Down syndrome, a genetic condition caused by the presence of an extra copy of chromosome 21, is the most common genetic cause of intellectual disability. Despite its prevalence, the precise mechanisms by which it disrupts brain advancement during fetal stages have remained largely unknown. Recent research involving the analysis of approximately 250,000 cells from human fetal cortices – specifically, samples from 15 individuals with Down syndrome and 15 control subjects between 10 and 20 weeks post-conception – has begun to illuminate these processes.
The study, utilizing single-cell transcriptomic and chromatin accessibility profiling, identified a specific decrease in a subtype of excitatory neurons expressing the proteins RORB and FOXP1. Researchers also observed widespread disruptions in the genetic programs governing neurodevelopment. Further analysis pinpointed three transcription factors located on chromosome 21 - BACH1, PKNOX1, and GABPA – as key regulators. These factors appear to be particularly sensitive to dosage imbalances and influence genes strongly associated with intellectual disability.

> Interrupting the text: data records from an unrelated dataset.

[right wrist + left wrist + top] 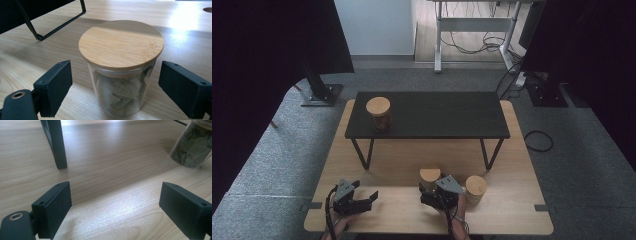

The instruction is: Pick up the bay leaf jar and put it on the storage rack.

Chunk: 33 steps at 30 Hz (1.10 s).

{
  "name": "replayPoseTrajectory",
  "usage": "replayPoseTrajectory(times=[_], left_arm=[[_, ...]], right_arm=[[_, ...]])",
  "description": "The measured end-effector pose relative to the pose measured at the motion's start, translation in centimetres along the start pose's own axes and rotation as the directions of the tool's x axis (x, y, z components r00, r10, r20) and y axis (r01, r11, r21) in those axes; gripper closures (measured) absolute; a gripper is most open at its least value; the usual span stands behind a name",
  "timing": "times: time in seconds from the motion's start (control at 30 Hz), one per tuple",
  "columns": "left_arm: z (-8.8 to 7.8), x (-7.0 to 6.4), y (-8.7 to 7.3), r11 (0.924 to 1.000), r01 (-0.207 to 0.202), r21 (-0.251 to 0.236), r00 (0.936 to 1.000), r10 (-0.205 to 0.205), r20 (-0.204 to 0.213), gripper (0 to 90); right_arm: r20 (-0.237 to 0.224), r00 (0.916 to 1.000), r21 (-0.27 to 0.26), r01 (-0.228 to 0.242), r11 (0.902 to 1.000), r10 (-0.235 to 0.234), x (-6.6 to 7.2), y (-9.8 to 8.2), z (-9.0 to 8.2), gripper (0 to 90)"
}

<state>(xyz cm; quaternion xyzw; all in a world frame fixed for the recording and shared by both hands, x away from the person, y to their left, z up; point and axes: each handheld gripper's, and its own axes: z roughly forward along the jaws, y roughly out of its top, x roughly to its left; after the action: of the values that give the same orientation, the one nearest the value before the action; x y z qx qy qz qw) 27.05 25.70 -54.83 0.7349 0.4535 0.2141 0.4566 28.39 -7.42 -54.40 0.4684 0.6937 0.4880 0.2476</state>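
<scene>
Jars were what caught the eye: three clear glass ones with flat round bamboo lids, none showing any label or writing. One (379,115) stood on the left end of the low black shelf (437,115) that sat across the far half of the wooden tabletop (402,155). The other two stood near the tabletop's front edge, right of centre. The nearer-centre jar (121,67), packed with dry, pale green leaves, sat upright between the wide-open jaws of the right gripper (115,87), neither pad touching the glass. The third jar (475,189) stood just beside that gripper, to its right. The left gripper (113,210), close to the front left corner, gaped wide too, with nothing but bare wood between its jaws.
</scene>
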Motion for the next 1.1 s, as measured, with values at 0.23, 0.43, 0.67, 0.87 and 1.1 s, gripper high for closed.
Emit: replayPoseTrajectory(times=[0.23, 0.43, 0.67, 0.87, 1.1], left_arm=[[0.0, 0.0, 0.0, 1.0000, -0.001, 0.000, 1.0000, 0.001, 0.001, 10.1], [0.0, -0.1, 0.0, 1.0000, -0.004, 0.000, 1.0000, 0.004, 0.001, 10.1], [0.0, 0.0, 0.0, 1.0000, -0.002, 0.002, 1.0000, 0.002, 0.002, 10.1], [0.1, 0.0, 0.0, 1.0000, -0.003, 0.002, 1.0000, 0.003, 0.004, 10.2], [0.1, -0.1, 0.0, 1.0000, -0.005, 0.002, 1.0000, 0.005, 0.004, 10.6]], right_arm=[[0.007, 0.9999, 0.015, -0.009, 0.9998, 0.009, 0.0, 0.3, 0.8, 12.2], [0.027, 0.9996, 0.037, -0.003, 0.9993, 0.002, 0.0, 0.7, 1.5, 13.4], [0.041, 0.9992, 0.059, -0.002, 0.9983, 0.000, 0.0, 0.8, 2.4, 16.2], [0.054, 0.9985, 0.067, -0.010, 0.9977, 0.006, -0.1, 0.8, 2.9, 19.8], [0.058, 0.9983, 0.070, -0.008, 0.9975, 0.004, 0.0, 1.0, 3.2, 23.0]])
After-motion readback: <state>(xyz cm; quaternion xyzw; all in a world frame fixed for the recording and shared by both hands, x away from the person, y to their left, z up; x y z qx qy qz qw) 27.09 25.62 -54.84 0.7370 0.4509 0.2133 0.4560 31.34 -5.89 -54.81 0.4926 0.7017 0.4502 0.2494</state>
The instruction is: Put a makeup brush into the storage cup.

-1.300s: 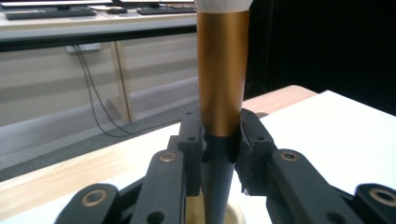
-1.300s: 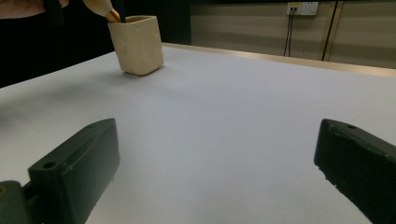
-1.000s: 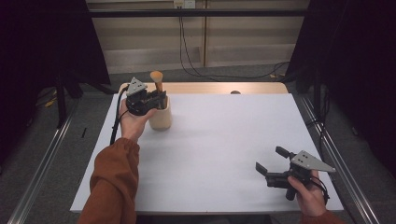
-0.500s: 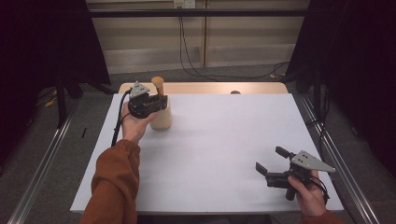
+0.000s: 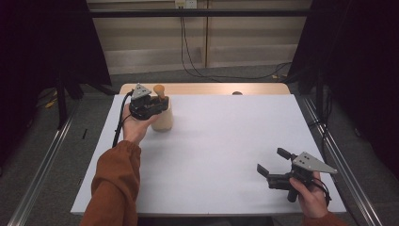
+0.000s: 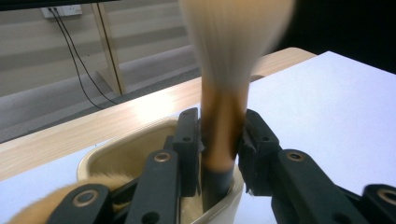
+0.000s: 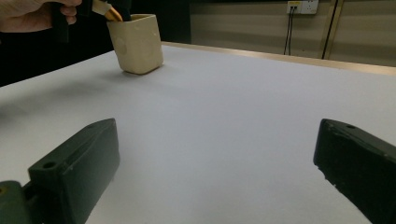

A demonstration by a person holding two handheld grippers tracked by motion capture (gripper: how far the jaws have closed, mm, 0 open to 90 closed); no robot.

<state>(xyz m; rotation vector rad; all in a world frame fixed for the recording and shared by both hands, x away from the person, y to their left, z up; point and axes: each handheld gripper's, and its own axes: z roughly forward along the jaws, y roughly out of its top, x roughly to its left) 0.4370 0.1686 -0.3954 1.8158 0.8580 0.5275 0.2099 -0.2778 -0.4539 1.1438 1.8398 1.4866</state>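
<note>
Looking down from the high view, we see the white worktop (image 5: 221, 150) spread across most of the scene, with a strip of wooden edge (image 5: 211, 88) along its far side and dark curtains on both flanks. A cream cup (image 5: 163, 117) stands near the far left corner, well apart from anything else. Our left gripper (image 5: 157, 104) hangs over the cup's mouth, and its fingers (image 6: 187, 140) have just been easing apart; the left gripper view shows them standing on either side of the brown handle of a brush (image 6: 224, 135), whose pale bristles rise blurred above. We cannot tell whether the pads press on it. A second tuft lies inside the cup, at its lower left. Our right gripper (image 5: 272, 165) rests at the near right, fingers (image 7: 74, 172) spread wide with nothing between them but bare worktop.
</note>
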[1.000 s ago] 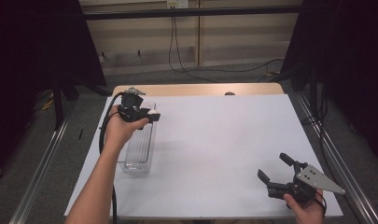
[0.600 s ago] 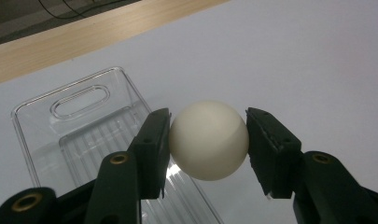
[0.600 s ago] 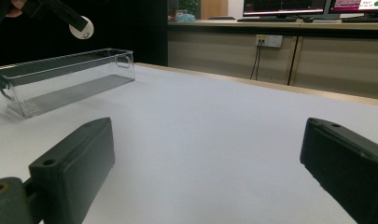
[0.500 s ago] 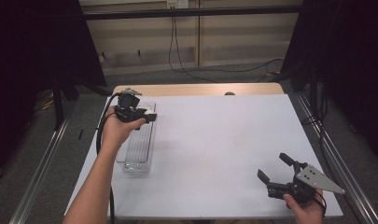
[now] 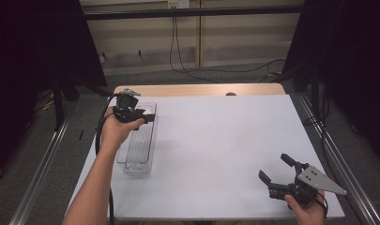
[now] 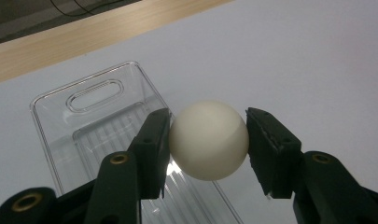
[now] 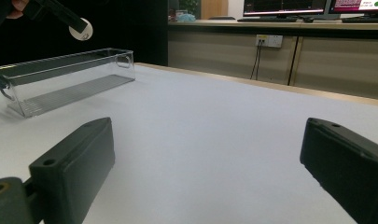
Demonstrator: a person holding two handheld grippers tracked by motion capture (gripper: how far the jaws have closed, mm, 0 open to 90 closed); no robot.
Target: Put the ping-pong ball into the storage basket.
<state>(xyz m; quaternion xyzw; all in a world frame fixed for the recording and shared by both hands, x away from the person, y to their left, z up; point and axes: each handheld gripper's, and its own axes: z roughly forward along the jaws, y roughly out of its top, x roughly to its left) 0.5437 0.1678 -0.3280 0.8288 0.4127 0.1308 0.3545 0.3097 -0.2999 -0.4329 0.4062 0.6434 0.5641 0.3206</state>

In vitro experiments demonstrated that restoring normal levels of these transcription factors using antisense oligonucleotides partially reversed the abnormal gene expression patterns. Complementary findings were obtained from a humanized in vivo model, which revealed additional molecular and cellular characteristics of Down syndrome.The research team has made their data publicly available, creating a valuable resource for future investigations into the genetic and regulatory landscape of cortical development in Down syndrome, and identifying potential therapeutic targets.